Approved in Butler v. Perry, 67 Fla. 413, 66 South. 153, upholding Laws 1913, c. 6537, §§ 10-12, requiring able-bodied male persons between ages of twenty-one and forty-five to work on roads and bridges for six days of ten hours each in each year; Thorpe v. Mayor etc. of City of Savannah, 13 Ga. App. 772, 79 S. E. 952, upholding ordinance of 1909 requiring permit from health officer for keeping of cows within city limits; Commonwealth v. Libbey, 216 Mass. 358, Ann. Cas. 1915B, 659, 49 L. R. A. (N. S.) 879, 103 N. E. 924, upholding statute of 1910, requiring employer advertising for employees during strike to mention. existence of strike in advertisement; Hopkins v. Richmond, 117 Va. 726, 86 S. E. 148, upholding segregation ordinances of Richmond and of Ashland.

Statutory regulations as to infected animals. Note, 43 L. R. A. (N. S.) 1072.

Destruction of milk is the only available and efficient penalty for violation of ordinance regulating milk supply of city, and hearing before seizure and condemnation is not necessary.

Approved in Durand v. Dyson, 271 Ill. 390, 111 N. E. 146, upholding Laws of 1915, §§ 2, 8, authorizing destruction of diseased cattle by board of livestock commissioners, and providing for method of appraisement as basis of compensation.
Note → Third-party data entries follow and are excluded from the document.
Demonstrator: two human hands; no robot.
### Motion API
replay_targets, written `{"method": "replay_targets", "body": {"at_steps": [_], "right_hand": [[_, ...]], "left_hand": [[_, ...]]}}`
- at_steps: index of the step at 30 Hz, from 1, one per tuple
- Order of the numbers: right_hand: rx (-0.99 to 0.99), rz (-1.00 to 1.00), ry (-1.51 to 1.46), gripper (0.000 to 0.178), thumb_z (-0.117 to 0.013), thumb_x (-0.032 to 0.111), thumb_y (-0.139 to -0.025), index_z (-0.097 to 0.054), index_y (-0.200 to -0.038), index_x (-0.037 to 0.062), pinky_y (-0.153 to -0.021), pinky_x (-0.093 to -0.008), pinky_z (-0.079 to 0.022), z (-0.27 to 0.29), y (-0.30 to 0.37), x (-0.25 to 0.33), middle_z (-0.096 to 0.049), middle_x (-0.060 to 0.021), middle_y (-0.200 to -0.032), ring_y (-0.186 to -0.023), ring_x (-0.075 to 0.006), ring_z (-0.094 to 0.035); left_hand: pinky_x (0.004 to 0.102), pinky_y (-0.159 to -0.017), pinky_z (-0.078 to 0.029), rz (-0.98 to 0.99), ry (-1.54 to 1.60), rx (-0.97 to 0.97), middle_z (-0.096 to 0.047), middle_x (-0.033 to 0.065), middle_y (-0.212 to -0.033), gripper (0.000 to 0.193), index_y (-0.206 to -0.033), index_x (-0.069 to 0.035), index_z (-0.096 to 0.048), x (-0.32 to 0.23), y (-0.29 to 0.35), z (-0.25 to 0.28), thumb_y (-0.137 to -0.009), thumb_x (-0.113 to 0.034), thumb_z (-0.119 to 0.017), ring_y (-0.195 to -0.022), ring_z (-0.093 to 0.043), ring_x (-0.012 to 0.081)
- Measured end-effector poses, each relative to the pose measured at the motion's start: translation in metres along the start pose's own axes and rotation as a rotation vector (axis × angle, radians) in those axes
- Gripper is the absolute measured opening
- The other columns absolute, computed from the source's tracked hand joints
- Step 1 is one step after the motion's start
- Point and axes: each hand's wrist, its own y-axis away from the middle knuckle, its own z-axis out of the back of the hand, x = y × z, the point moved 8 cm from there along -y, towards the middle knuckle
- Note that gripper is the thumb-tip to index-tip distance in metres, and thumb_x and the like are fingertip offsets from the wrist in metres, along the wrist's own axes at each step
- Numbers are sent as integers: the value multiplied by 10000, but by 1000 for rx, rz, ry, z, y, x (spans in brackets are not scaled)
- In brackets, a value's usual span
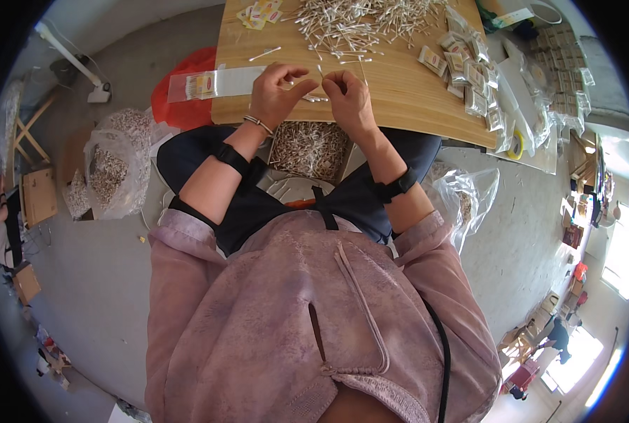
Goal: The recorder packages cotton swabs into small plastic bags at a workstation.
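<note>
My left hand is over the front edge of the wooden table, thumb and fingers curved but apart, with nothing seen between them. Close beside it, my right hand has its thumb and forefinger pinched together. A thin cotton swab stands out from those fingertips, toward my left hand. A few loose swabs lie on the table beneath the gap between my hands. Left of my left hand, a clear plastic bag lies flat, with a small pack of swabs in its outer end.
A big heap of cotton swabs covers the table's far side. Bagged packs pile up at the right, and small printed cards lie far left. An open box of swabs sits between my knees. Filled plastic bags stand on the left.
</note>
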Motion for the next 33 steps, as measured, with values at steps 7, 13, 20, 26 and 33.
{"method": "replay_targets", "body": {"at_steps": [7, 13, 20, 26, 33], "right_hand": [[-96, 237, 73, 160, -687, 147, -774, -633, -822, 5, -697, -376, -486, 2, 14, 33, -654, -138, -738, -708, -256, -630], [-3, 98, 58, 164, -682, 168, -774, -655, -799, 8, -659, -321, -483, 4, 17, 31, -654, -127, -725, -688, -218, -629], [273, 9, -295, 238, -518, 178, -936, -630, -884, -26, -692, -232, -418, -12, 20, 23, -600, -22, -748, -716, -88, -515], [331, -71, -557, 253, -478, 177, -960, -616, -881, -20, -713, -236, -401, -11, 23, 25, -577, -26, -758, -729, -91, -490], [343, -63, -499, 251, -502, 189, -950, -631, -900, -20, -712, -234, -407, -11, 23, 28, -582, -15, -760, -732, -80, -489]], "left_hand": [[184, -635, -456, 443, 550, -59, -647, 2, -773, 163, -869, 0, -662, 7, 8, -13, -811, -140, -721, -698, -568, 40], [196, -605, -459, 460, 675, -54, -647, 11, -762, 200, -864, 8, -671, 5, 11, -15, -789, -163, -741, -675, -561, 47], [249, -671, -474, 472, 1028, 201, -638, 39, -842, 157, -956, -9, -640, -2, 9, -29, -880, -147, -632, -726, -577, 101], [230, -713, -457, 483, 1038, 163, -650, 31, -820, 197, -969, -21, -651, -3, 10, -30, -915, -197, -581, -738, -576, 91], [251, -722, -472, 438, 987, 235, -643, 40, -932, 190, -985, -18, -648, -9, 7, -30, -903, -182, -600, -821, -577, 101]]}}
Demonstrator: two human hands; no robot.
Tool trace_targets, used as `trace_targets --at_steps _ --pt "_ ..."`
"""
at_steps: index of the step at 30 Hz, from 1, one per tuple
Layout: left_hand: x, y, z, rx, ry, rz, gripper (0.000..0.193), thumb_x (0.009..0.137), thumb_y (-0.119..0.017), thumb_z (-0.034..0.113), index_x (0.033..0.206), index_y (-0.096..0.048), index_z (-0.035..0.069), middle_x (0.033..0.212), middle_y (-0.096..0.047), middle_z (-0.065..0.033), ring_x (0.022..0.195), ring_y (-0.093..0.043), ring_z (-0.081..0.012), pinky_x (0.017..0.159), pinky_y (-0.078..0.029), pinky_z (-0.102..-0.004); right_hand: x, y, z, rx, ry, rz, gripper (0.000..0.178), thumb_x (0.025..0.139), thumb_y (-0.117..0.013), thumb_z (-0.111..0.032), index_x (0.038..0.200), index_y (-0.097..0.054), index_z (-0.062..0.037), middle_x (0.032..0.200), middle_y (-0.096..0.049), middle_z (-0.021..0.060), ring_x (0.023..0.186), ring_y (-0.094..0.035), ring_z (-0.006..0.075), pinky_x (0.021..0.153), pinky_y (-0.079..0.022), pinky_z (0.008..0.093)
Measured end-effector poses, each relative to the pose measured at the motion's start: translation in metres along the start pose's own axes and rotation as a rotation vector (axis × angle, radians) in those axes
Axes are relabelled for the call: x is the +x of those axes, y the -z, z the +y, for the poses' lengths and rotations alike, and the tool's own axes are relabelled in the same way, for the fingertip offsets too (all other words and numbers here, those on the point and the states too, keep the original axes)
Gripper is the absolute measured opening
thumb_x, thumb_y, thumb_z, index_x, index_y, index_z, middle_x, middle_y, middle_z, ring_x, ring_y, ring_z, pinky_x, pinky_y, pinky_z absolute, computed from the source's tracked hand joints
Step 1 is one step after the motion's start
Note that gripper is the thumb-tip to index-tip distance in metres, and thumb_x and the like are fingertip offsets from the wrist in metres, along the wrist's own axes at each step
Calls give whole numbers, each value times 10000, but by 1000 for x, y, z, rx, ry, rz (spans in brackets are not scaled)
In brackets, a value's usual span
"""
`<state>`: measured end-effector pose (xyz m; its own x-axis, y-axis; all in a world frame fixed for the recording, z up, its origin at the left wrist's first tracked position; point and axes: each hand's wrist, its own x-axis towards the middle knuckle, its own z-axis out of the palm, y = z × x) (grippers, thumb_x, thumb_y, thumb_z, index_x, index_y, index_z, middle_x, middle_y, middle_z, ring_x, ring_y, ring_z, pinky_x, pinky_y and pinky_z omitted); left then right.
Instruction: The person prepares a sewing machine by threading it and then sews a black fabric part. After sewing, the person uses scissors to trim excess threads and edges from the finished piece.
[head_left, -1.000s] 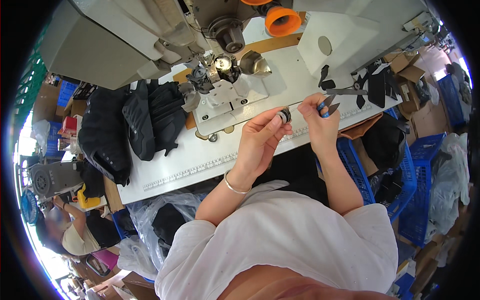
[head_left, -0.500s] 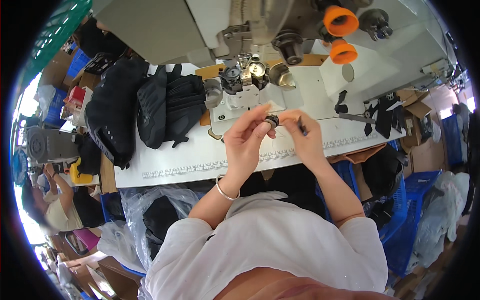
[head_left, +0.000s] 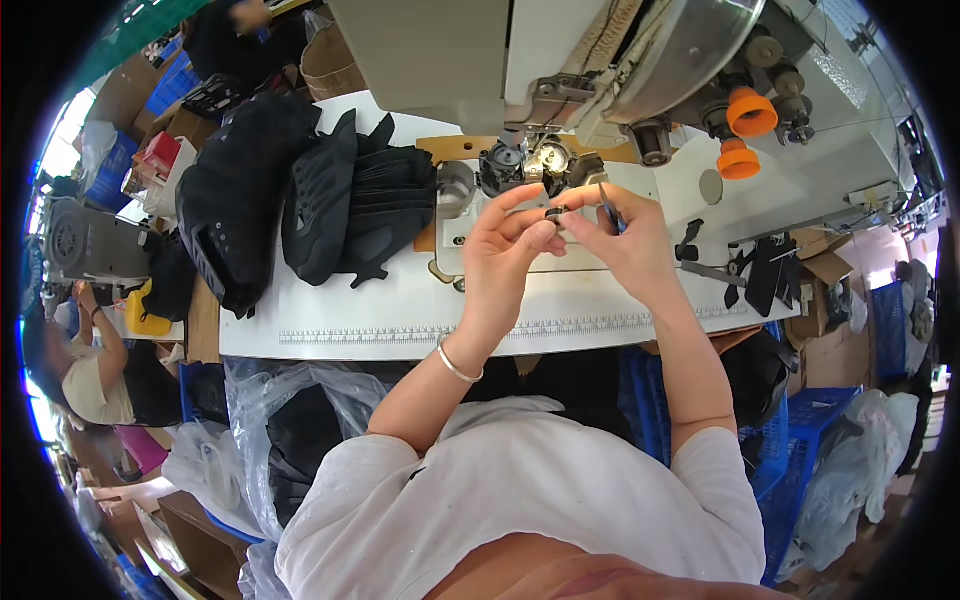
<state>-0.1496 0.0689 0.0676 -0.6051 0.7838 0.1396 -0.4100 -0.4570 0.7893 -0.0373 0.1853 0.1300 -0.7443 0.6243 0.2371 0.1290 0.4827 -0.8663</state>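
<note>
Above the front of the white sewing table, my left hand (head_left: 498, 248) pinches a small round metal bobbin case (head_left: 555, 213) between thumb and fingertips. My right hand (head_left: 637, 245) meets it from the other side, its thumb and forefinger closed at the case. Tucked in the right fingers is a pair of slim thread snips (head_left: 612, 212), dark with a blue part, its tip pointing up. Just beyond both hands lies the open hook area of the sewing machine (head_left: 551, 155), with round metal parts exposed. Any thread between the fingers is too fine to make out.
Black shoe uppers (head_left: 385, 205) lie stacked on the left of the table, beside a bulky black piece (head_left: 240, 195). A ruler strip (head_left: 380, 336) runs along the front edge. Black scraps (head_left: 765, 275) lie at the right. The machine head (head_left: 425, 60) overhangs the back.
The view has shifted, so the machine head appears farther right. My hands have drawn closer together around the bobbin case, and the right hand's snips now point more upright.
</note>
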Motion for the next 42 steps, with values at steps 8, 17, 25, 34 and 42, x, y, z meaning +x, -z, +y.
trace_targets --at_steps 8,17,25,34,42 --pt "-22 -12 -26 -16 301 -120 165 956 -662 59 1094 -701 -23 957 -734 -129 860 -711 -195 823 -603 -347 50 -8 45 -504 664 252 354 729 -712 8 1056 -721 -127 983 -752 27 680 -650 186 584 -490 306" --pt "-23 -8 -21 -69 312 -137 164 970 -648 78 1085 -692 -31 941 -724 -111 869 -705 -176 835 -595 -323 68 17 48 -705 940 50 489 662 -642 35 1113 -741 -125 1086 -742 12 731 -669 180 575 -463 289" --pt "-40 -14 -19 -7 249 -150 155 966 -650 63 1092 -690 -19 918 -715 -79 852 -689 -145 812 -576 -288 53 14 54 -661 724 94 601 689 -716 37 1195 -736 -287 827 -638 -2 684 -594 164 591 -459 305" --pt "-61 -23 -9 402 -221 -248 135 948 -582 -75 1049 -664 -39 980 -651 -95 799 -631 -134 753 -537 -261 4 27 39 -770 678 234 310 748 -789 -267 1025 -675 -186 883 -619 17 843 -617 258 726 -479 409" --pt "-91 -78 -79 378 -13 -391 108 960 -596 -25 1043 -665 -18 926 -676 -78 825 -660 -130 759 -541 -264 -46 92 24 -755 673 448 247 700 -798 -194 934 -723 -167 798 -649 -33 698 -612 188 655 -472 333"
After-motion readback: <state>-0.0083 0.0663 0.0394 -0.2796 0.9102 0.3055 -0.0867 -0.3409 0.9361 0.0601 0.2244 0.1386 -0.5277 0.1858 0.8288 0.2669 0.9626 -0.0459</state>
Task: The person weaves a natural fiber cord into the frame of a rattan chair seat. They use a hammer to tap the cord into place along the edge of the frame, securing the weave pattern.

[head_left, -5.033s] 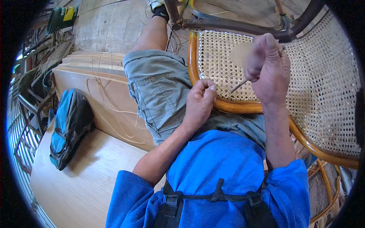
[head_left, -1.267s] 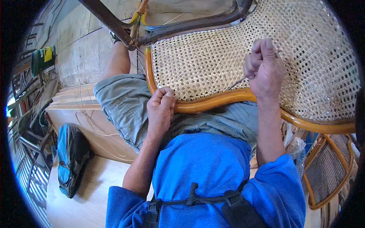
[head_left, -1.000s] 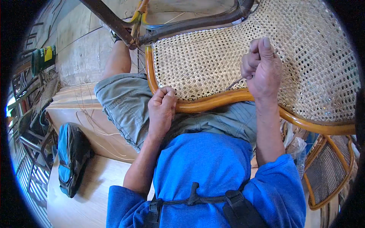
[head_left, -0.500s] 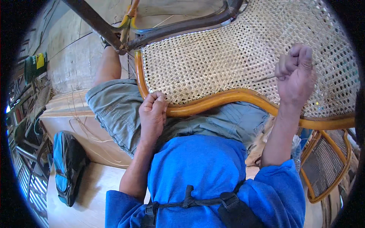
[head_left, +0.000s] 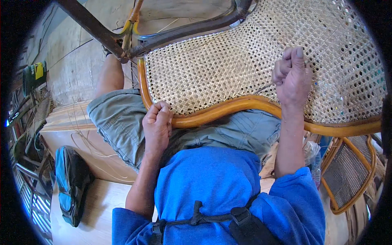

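Observation:
A woven cane panel (head_left: pixel 212 69) in a curved, orange-brown rattan frame (head_left: pixel 228 107) lies over my lap. My left hand (head_left: pixel 157 125) is closed at the frame's near-left corner, fingertips pinched at the edge of the weave. Whatever sits between those fingers is too small to make out. Over the middle of the panel, my right hand (head_left: pixel 293 79) makes a fist round a thin dark awl (head_left: pixel 263 88). Its handle is hidden in the palm, and the shaft slants left and down toward the weave near the frame's wavy edge.
Dark brown poles (head_left: pixel 92 28) join the panel at its far-left corner. Another rattan piece with mesh (head_left: pixel 349 175) stands at the right, near a clear plastic bottle (head_left: pixel 315 167). A blue-and-black bag (head_left: pixel 70 183) and loose cane strands (head_left: pixel 102 153) lie at the left.
My right fist with the awl has moved left, closer to the panel's near edge. My left hand stays at the frame corner. The whole view has shifted slightly.

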`<action>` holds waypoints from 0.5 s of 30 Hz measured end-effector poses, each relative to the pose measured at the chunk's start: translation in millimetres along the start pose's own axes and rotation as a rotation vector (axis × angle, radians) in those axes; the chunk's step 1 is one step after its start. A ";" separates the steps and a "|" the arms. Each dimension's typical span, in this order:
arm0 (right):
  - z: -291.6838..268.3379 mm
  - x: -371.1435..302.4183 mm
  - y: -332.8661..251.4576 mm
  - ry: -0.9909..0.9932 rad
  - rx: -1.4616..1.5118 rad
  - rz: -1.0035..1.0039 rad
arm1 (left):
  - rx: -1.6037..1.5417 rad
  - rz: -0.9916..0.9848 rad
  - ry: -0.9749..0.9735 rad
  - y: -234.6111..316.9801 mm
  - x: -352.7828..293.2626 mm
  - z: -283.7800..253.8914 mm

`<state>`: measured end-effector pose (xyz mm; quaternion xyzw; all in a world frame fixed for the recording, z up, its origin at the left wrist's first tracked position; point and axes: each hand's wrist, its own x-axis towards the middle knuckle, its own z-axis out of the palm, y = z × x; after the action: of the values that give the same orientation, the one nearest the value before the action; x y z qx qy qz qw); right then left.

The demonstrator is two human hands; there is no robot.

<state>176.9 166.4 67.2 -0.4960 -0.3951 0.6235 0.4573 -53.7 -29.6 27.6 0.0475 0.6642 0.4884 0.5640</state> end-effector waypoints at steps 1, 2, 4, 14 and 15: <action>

Who may raise objection to constitutionality of statute or ordinance. Note, Ann. Cas. 19150, 59.

228 U. S. 585–592, 57 L. Ed. 978, 33 Sup. Ct. 607, BUGAJEWITZ v. ADAMS. Congress has power to deport aliens whose presence is deemed hurtful, and determination by facts that might constitute crime under local law is not conviction of crime, nor is deportation punishment; it is simply refusal of government to harbor persons not wanted. The coincidence of local penal law with policy of Congress is an accident.

Approved in Choy Gum v. Backus, 223 Fed. 491, 139 C. C. A. 35, proceeding to deport alien prostitute is not criminal prosecution within fifth and sixth amendments, and taking of testimony on affidavit without notice and without giving opportunity to answer was not denial of fair hearing.

Effect of striking out three year clause from section 3 of Act of 1907 by amendment of 1910 is not changed by reference to sections 20 and 21, as change in phraseology of reference indicates narrowed purpose, prostitute being deported not "as provided" but in the manner provided in sections 20, 21.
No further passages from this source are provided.